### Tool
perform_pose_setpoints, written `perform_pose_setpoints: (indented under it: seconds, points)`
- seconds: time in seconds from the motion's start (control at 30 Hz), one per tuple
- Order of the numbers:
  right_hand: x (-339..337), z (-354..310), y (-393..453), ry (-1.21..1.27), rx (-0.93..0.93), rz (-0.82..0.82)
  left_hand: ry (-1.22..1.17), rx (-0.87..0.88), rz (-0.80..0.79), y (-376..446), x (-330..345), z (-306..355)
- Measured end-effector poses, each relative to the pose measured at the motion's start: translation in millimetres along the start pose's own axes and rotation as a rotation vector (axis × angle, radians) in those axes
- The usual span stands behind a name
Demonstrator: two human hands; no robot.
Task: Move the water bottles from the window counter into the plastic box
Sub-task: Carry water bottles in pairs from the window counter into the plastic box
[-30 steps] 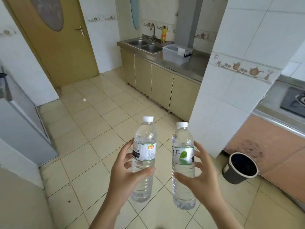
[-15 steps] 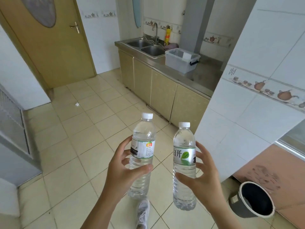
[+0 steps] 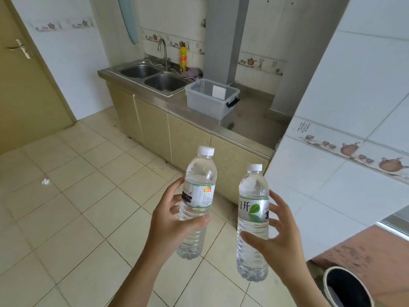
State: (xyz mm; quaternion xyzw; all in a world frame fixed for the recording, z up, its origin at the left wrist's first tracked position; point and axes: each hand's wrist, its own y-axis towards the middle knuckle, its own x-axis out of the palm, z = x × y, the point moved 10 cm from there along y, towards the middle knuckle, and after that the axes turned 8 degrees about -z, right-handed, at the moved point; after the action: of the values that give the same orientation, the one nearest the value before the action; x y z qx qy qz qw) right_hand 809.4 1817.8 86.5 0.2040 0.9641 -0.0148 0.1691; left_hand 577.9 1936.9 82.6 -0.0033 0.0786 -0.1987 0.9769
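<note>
I hold two clear water bottles with white caps upright over the tiled floor. My left hand (image 3: 170, 222) grips the bottle with the white and orange label (image 3: 198, 196). My right hand (image 3: 278, 242) grips the bottle with the green leaf label (image 3: 253, 211). Ahead, a clear plastic box (image 3: 210, 103) with a dark handle clip stands open on the steel counter (image 3: 250, 127), to the right of the sink. A white card lies inside the box.
A double steel sink (image 3: 152, 77) with a tap and a yellow bottle (image 3: 183, 57) is at the counter's far end. A white tiled pillar (image 3: 345, 151) stands close on my right. A black bucket (image 3: 347, 289) sits on the floor at lower right. A wooden door (image 3: 26, 85) is on the left.
The view has moved forward and turned toward the counter, so the plastic box and sink look nearer. Both bottles stay gripped upright in my hands.
</note>
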Motion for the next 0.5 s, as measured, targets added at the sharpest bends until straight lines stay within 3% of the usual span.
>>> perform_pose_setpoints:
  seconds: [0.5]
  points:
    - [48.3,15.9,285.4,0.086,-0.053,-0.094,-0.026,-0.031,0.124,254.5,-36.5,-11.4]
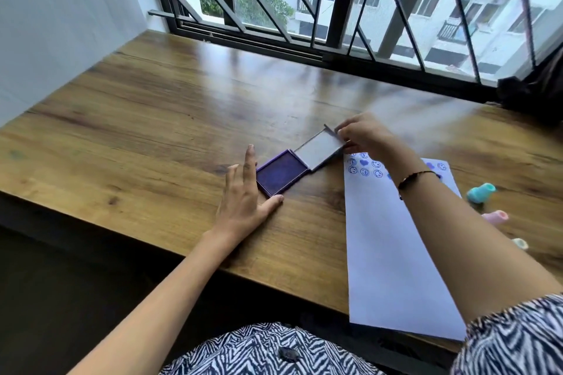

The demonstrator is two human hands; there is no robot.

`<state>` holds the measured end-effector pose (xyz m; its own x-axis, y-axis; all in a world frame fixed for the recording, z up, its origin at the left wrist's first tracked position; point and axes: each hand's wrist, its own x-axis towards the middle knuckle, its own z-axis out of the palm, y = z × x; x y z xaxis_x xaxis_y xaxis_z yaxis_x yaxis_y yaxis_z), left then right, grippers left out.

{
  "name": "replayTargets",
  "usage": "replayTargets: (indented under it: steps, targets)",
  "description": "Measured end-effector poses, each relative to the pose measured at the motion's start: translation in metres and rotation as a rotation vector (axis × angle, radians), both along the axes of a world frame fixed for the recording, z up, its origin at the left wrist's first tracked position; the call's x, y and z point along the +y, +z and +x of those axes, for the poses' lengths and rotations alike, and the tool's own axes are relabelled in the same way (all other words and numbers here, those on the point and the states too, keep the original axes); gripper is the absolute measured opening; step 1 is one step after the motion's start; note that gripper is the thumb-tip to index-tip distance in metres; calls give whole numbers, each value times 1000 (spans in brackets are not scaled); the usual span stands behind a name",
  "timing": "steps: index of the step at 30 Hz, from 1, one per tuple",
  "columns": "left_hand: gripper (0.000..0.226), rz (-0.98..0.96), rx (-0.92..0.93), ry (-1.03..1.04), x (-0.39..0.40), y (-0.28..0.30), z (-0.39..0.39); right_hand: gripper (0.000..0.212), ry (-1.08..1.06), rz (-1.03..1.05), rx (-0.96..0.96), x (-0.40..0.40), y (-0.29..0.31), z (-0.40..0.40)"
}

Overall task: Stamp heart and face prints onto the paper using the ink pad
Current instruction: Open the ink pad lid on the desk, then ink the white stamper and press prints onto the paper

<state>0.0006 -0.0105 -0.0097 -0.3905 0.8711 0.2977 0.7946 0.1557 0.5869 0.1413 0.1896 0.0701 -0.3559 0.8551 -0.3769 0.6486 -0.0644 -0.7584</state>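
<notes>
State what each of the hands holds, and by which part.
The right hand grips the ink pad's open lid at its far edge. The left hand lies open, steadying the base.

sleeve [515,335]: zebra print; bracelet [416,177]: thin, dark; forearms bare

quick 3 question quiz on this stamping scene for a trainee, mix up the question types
1. True or false: the ink pad lies open on the table.
2. Which hand touches the lid? A) left hand B) right hand C) neither
3. Fill in: the stamped prints sit at the ____ end of the paper, seen from the person.

Key
1. True; the purple pad is bare.
2. B; the right hand pinches the lid's far edge, while the left hand rests flat beside the base.
3. Far.
</notes>
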Motion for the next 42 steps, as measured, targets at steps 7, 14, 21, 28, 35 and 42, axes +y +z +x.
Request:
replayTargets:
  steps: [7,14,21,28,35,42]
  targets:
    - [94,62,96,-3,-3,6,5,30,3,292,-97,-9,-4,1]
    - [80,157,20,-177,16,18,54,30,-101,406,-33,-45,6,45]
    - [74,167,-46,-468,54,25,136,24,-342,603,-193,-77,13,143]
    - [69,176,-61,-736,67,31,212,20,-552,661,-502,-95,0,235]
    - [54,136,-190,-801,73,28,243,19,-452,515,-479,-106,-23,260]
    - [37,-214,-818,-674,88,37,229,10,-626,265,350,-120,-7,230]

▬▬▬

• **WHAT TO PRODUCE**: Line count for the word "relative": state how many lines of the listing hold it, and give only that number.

• **FINISHED EXERCISE**: 2